= AIM OF THE EXERCISE =
Check every line of the entries below for the word "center", and copy the ones that have it.

= Dataset items =
↓
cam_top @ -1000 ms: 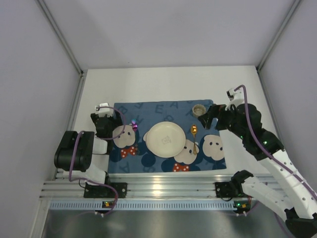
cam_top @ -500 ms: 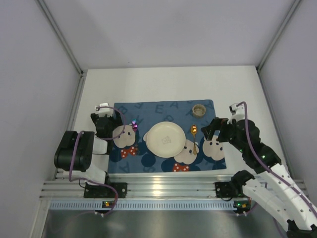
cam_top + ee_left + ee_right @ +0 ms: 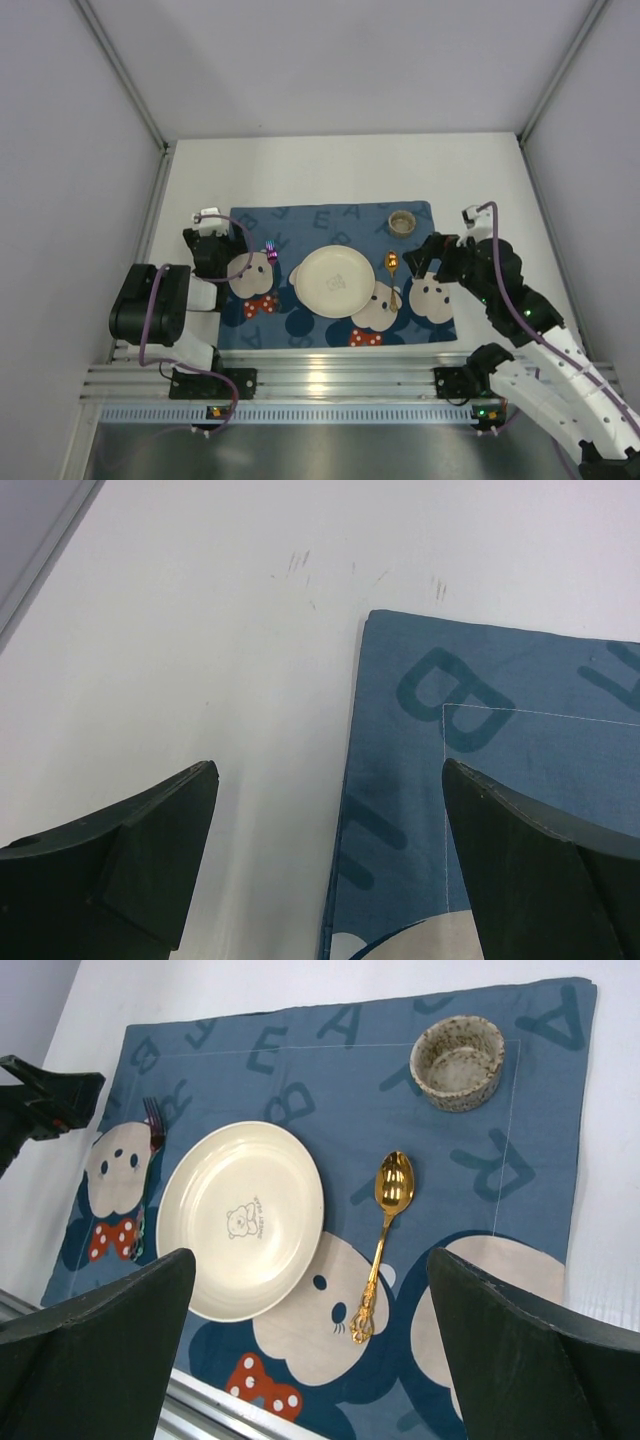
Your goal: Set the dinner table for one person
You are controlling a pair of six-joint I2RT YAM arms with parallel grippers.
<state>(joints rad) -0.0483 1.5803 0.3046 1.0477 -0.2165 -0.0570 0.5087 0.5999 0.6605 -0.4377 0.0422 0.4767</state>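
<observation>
The white dinner table [image 3: 330,170] carries a blue cartoon placemat [image 3: 300,222]. On the mat lie a cream plate [image 3: 333,280], a gold spoon [image 3: 392,272] to its right, a small speckled cup [image 3: 402,221] at the far right corner and a purple fork [image 3: 270,252] to the plate's left. My right gripper [image 3: 421,257] is open and empty, hovering over the mat's right side; its view shows the plate [image 3: 240,1218], spoon [image 3: 383,1230], cup [image 3: 458,1061] and fork [image 3: 152,1126]. My left gripper [image 3: 214,238] is open and empty at the mat's left edge [image 3: 350,810].
Grey walls enclose the table on the left, the back and the right. A metal rail [image 3: 330,375] with both arm bases runs along the near edge. Bare tabletop [image 3: 180,630] lies left of the mat and behind it.
My right gripper has drawn back from beside the cup toward the near edge, leaving the cup standing on the mat. The left arm has not moved.
</observation>
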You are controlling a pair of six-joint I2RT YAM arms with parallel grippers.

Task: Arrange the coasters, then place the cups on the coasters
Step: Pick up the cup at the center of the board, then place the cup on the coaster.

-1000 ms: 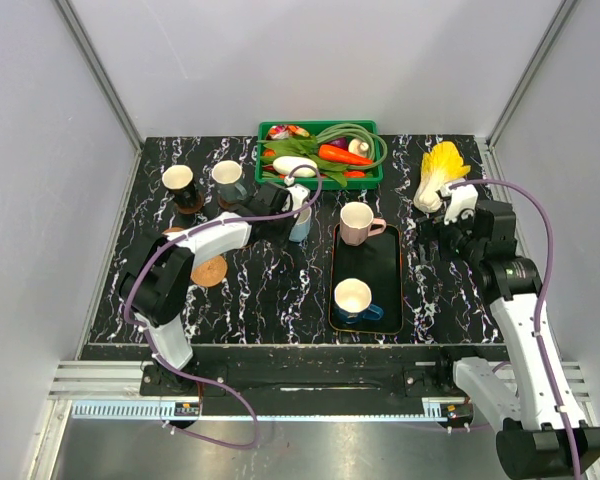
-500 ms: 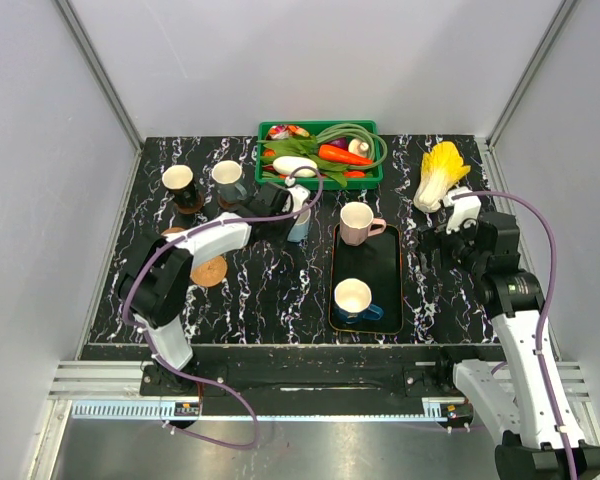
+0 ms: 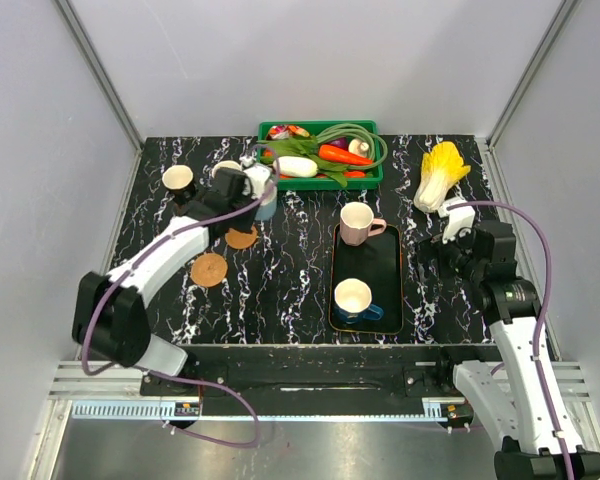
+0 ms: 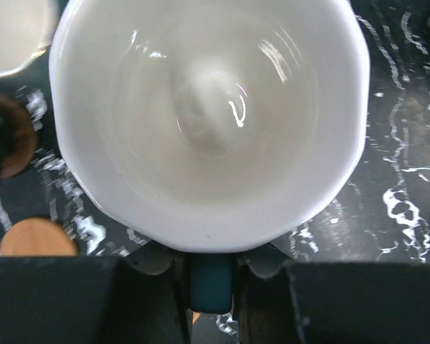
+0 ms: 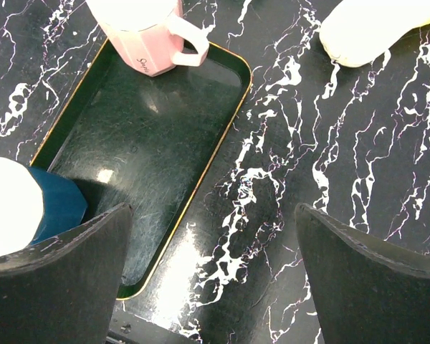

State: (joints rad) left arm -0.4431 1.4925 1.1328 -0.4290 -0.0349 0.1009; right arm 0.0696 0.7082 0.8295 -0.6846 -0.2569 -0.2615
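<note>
My left hand is clamped on the pale-blue, white-lined cup, near a round brown wooden coaster on the black marbled desk. My right hand hangs open beside the black rectangular tray.

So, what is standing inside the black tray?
The black tray holds a pink cup at its far end and a dark blue cup at its near end. Whether anything lies beneath them is hidden.
</note>
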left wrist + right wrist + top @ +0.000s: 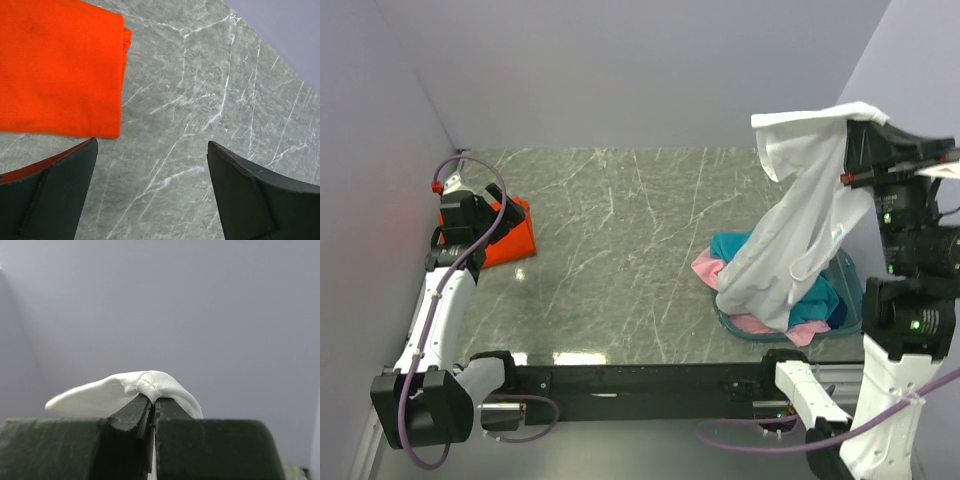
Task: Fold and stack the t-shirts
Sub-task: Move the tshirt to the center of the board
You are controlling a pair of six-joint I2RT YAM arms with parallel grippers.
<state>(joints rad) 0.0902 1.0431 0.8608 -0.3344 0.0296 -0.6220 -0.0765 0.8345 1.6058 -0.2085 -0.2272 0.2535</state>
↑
= OUTPUT OF THE TASK =
Step: Pick up the cup at the center of the board, then place the cup on the coaster.
Sub-task: Move the tshirt to the center of the board

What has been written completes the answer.